In Memoriam of Teng Ma, Ph.D.

Teng Ma earned his BS in Chemical Engineering from Tianjin University, China in 1989, his MS in Biosystems Engineering from the University of Hawaii in 1994, and his PhD in Chemical Engineering from Ohio State University in 1999. Following a postdoctoral position at the Ohio State University Medical Center OB/GYN Department, he joined the Department of Chemical & Biomedical Engineering at the FAMU-FSU College of Engineering. Dr. Ma progressed through the ranks as an Assistant Professor (2000-6), Associate Professor (2006-11), and Professor (2011-present). He was a member of the Molecular Biophysics Graduate Faculty at Florida State University from 2001 to present. In 2008, Dr. Ma was recipient of the Developing Scholar Award at FSU. Research in Dr. Ma’s group focused on understanding the cellular, physiological and biomechanical processes of tissue regeneration using adult mesenchymal stem cells and on developing enabling technology in cell therapy and tissue regeneration.

Dr. Teng Ma
Teng Ma, Ph.D.

Dr. Ma was the first professor hired into the Department of Chemical & Biomedical Engineering at the FAMU-FSU College of Engineering who had specific graduate and postdoctoral training and research experience in biomedical engineering. During the late 1990s, the Department developed plans to expand research and education in this field with the specific goal to build upon the strengths and foundation of chemical engineering. With degrees in chemical engineering and advanced training and research foci in the areas of human cell and tissue growth, Dr. Ma was an ideal fit. He was a pioneering biomedical engineering researcher in the field of tissue engineering, which seeks to develop techniques for replacing tissue such as bone, skin, muscle and cartilage, as well as more complex organs.

Dr. Ma’s research focus was on developing engineering approaches to tissue, and more broadly cellular, engineering by studying the growth of a variety of human cell types within highly controlled and defined environments, termed bioreactors. Dr. Ma focused the majority of his efforts on the study and optimization of adult mesenchymal stem cells, which are harvested from bone marrow or adipose and used to make a variety of other types of cells through a process called differentiation. He and his team made seminal contributions to bioreactor development for mesenchymal stem cell production focusing on the engineering of polymeric matrices (scaffolds) and the analysis of the microenvironment for cell growth, including such factors as oxygen supply (hypoxia), fluid shear forces, compaction and three dimensional culture on cell growth and differentiation. His research provided key contributions to the development of perfusion bioreactors to optimize and control not only growth but the conditioning of these cells for use in different pathological environments. He also worked in bone tissue engineering including analysis of chondrocytes. He and colleagues pioneered magnetic resonance methods to analyze these bioreactors and their products, and his recent research included the exploration of cell therapy applied to stroke treatment using individual mesenchymal stem cells and 3D aggregates. His recent research also focused on the metabolic reconfiguration and analysis of mesenchymal stem cell physiology to reverse senescence in aged cells as a means of recovering therapeutic efficacy and expanding clinical utility.
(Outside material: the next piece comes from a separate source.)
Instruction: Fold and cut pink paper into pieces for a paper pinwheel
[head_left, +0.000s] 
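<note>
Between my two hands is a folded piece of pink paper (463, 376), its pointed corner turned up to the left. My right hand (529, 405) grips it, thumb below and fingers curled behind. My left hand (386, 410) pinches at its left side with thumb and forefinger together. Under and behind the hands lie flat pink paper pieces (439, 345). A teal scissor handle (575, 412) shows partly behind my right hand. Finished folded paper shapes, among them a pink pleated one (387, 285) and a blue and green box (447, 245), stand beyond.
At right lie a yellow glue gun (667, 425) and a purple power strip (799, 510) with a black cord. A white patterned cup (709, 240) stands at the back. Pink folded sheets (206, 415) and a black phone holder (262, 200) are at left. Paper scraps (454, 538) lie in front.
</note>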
Dr. Ma was awarded four US patents for his innovative bioreactor design and regenerative technology, and published over 100 high quality and highly cited journal papers with support from the National Science Foundation, National Institutes of Health, Department of Defense, American Heart Association and Florida Biomedical Research Program. He was an alumnus of the US Frontiers of Engineering (2006) and German and US Frontiers of Engineering (2010) by the US National Academy of Engineering. In 2017, he was elected as a Fellow of the American Institute for Medical and Biological Engineering for “seminal contributions to metabolic characterization, bioengineering innovations, and bioreactor design for human mesenchymal stem cells.”

Dr. Ma was an excellent mentor to graduate and undergraduate students as well as postdoctoral associates. Many of his students and postdoctoral scholars now are faculty members at major universities including Johns Hopkins University, Florida State University and Michigan Technological University, while others have gone on to positions in industry (e.g., Amgen, Merck) and government.

He was the Department Chair of Chemical & Biomedical Engineering from 2014 to present, for which he was leading efforts to establish an undergraduate degree in biomedical engineering and expanding the graduate programs. His dedication to the Department, his profession, and his students and colleagues was exemplary, and he will be sorely missed by all who knew him.